Essentially, if you want to implement a membrane that works in the face of ES invariants, you need to use the "shadow target" technique where the membrane proxy is not directly targeting the "real" target object but instead a "dummy" target object that it can use to be more flexible in what it can answer. It seems that is more or less the solution you stumbled upon. See <tvcutsem/harmony-reflect/blob/master examples/generic_membrane.js> for a membrane implementation that works this way.

Ah, nuts. I suspected that might be the case. Well, it's ugly but it is doable within the rules, and I already have an appropriate code point to make that work out. (Nice that the first argument of each trap is the proxy target.)

Regarding .hasBeenRevoked, yes, I get that too. The revoke function from Proxy.revocable() handles only the proxy itself, no administration of metadata around that. Oh, well, it was worth a shot.

# Oriol Bugzilla (8 years ago)

Could there be a Proxy.hasBeenRevoked(proxy) method?

The Proxy constructor only accepts targets and handlers when they are objects and are not revoked proxies. I wonder what's the point of not allowing revoked proxies but allow revocable proxies which may be revoked later.

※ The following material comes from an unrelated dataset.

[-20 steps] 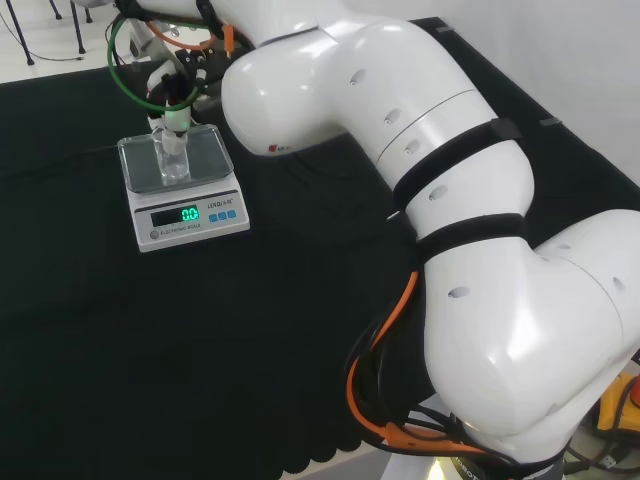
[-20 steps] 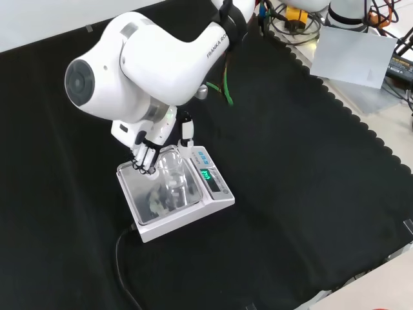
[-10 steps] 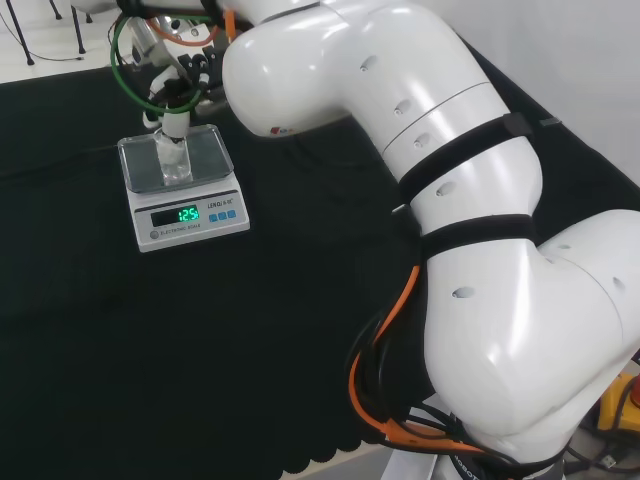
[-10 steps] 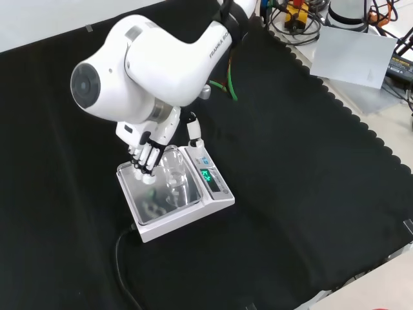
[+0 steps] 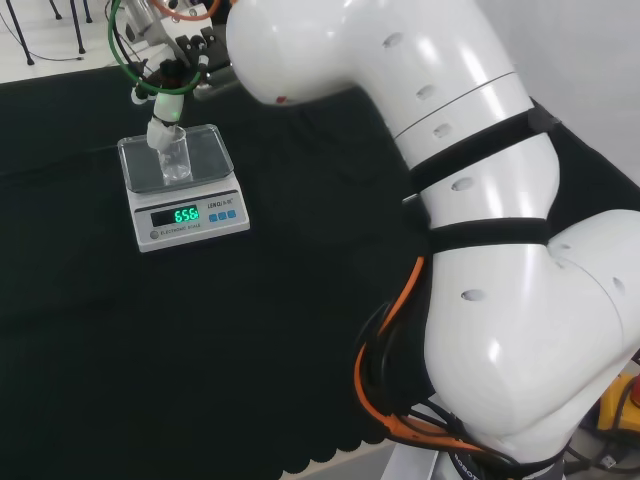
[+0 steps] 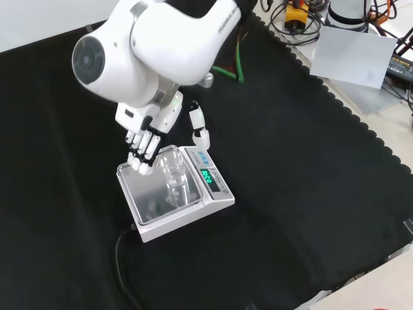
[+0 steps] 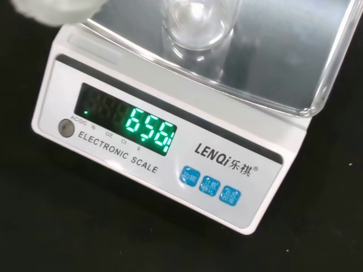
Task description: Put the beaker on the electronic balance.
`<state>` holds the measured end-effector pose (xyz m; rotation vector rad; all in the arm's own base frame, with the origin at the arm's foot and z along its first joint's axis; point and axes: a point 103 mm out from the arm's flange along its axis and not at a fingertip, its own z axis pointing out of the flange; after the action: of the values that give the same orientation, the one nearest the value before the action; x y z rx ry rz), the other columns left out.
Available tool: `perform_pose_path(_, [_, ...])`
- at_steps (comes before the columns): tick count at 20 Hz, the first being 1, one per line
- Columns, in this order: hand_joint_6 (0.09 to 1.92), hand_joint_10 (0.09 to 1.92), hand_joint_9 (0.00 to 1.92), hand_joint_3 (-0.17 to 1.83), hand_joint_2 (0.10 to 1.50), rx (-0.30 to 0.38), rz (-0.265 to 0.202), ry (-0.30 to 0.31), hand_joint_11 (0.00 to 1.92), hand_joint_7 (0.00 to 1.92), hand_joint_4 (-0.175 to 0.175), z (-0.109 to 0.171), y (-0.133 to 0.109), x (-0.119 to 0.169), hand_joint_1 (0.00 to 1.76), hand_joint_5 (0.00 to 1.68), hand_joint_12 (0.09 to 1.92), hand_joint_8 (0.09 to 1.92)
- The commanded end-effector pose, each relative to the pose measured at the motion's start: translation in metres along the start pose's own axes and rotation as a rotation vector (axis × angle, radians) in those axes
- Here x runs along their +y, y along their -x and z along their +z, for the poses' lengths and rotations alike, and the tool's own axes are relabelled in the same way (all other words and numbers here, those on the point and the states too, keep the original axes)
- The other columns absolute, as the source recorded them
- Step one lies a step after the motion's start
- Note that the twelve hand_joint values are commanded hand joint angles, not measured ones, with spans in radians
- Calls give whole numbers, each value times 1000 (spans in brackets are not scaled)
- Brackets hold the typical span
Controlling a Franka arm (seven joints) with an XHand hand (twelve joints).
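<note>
A clear glass beaker (image 6: 173,173) stands upright on the steel pan of the white electronic balance (image 6: 216,197). In the head view the beaker (image 5: 173,158) is on the pan's middle, and the balance (image 5: 190,228) shows a lit green display. The hand (image 6: 147,141) hovers just above and beside the beaker, open, fingers straight and pointing down, thumb spread to the other side. No finger wraps the glass. A white fingertip (image 5: 159,130) hangs by the beaker's rim. The wrist view looks down on the beaker's base (image 7: 197,24) and the balance's front panel (image 7: 170,170).
A black power cord (image 6: 121,255) runs from the balance toward the cloth's near edge. A green cable (image 6: 227,70) loops behind the hand. The arm's big white link (image 6: 148,45) hangs over the balance. Papers and gear (image 6: 352,48) lie off the cloth at the upper right.
The hand's fingers have straightened and drawn away from the beaker, and the hand has risen a little. The beaker stays on the pan. The display's reading has changed.
</note>
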<state>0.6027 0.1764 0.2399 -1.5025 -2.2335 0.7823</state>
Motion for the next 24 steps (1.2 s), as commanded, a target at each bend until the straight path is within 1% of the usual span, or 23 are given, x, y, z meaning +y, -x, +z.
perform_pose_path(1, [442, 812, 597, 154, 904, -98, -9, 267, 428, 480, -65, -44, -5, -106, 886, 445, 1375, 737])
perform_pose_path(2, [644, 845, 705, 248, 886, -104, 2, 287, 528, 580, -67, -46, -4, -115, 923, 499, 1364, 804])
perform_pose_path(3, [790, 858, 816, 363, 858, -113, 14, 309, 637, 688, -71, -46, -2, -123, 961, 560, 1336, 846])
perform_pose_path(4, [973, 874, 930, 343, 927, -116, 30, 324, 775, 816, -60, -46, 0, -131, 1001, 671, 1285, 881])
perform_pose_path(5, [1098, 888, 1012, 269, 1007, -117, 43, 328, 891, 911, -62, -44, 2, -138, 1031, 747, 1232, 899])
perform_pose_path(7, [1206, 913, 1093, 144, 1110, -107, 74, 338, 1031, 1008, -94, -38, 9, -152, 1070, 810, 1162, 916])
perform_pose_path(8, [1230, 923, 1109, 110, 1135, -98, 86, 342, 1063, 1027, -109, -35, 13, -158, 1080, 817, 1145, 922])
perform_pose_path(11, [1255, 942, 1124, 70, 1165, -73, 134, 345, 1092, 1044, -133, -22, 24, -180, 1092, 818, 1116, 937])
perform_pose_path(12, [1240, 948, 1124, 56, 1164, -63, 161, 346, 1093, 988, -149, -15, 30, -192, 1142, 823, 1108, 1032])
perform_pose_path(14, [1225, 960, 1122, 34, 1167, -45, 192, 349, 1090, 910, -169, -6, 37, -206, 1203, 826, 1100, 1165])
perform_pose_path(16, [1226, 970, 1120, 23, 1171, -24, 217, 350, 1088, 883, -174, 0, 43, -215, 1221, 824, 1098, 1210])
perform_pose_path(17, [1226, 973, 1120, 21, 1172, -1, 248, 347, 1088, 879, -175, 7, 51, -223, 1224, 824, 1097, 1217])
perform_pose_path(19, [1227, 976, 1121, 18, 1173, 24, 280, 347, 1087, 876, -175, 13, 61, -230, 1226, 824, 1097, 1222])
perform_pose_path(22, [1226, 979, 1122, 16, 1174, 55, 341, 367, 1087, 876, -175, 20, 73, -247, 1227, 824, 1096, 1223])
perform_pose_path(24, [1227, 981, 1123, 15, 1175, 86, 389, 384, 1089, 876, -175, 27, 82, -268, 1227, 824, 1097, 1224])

Anyways, this allows you to check if a value is a revoked proxy: you only need to ensure that it's an object but makes Proxy throw.

I think something like this should work:

Proxy.hasBeenRevoked = function(value) {
  if(Object(value) !== value) {
    return false; // Primitive value
  }
  try {
    new Proxy(value, value);
    return false; // Either non-proxy object or non-revoked proxy
  } catch(err) {
    return true; // Revoked proxy
  }
};
# Isiah Meadows (8 years ago)

Is a proxy a valid proxy target? If that's the case, then the indirection should allow you to do what you're doing. The outer proxy could freeze and let the inner proxy know it shouldn't extend anything anymore, without actually freezing it. The inner proxy can handle the rest of the actual logic in the membrane.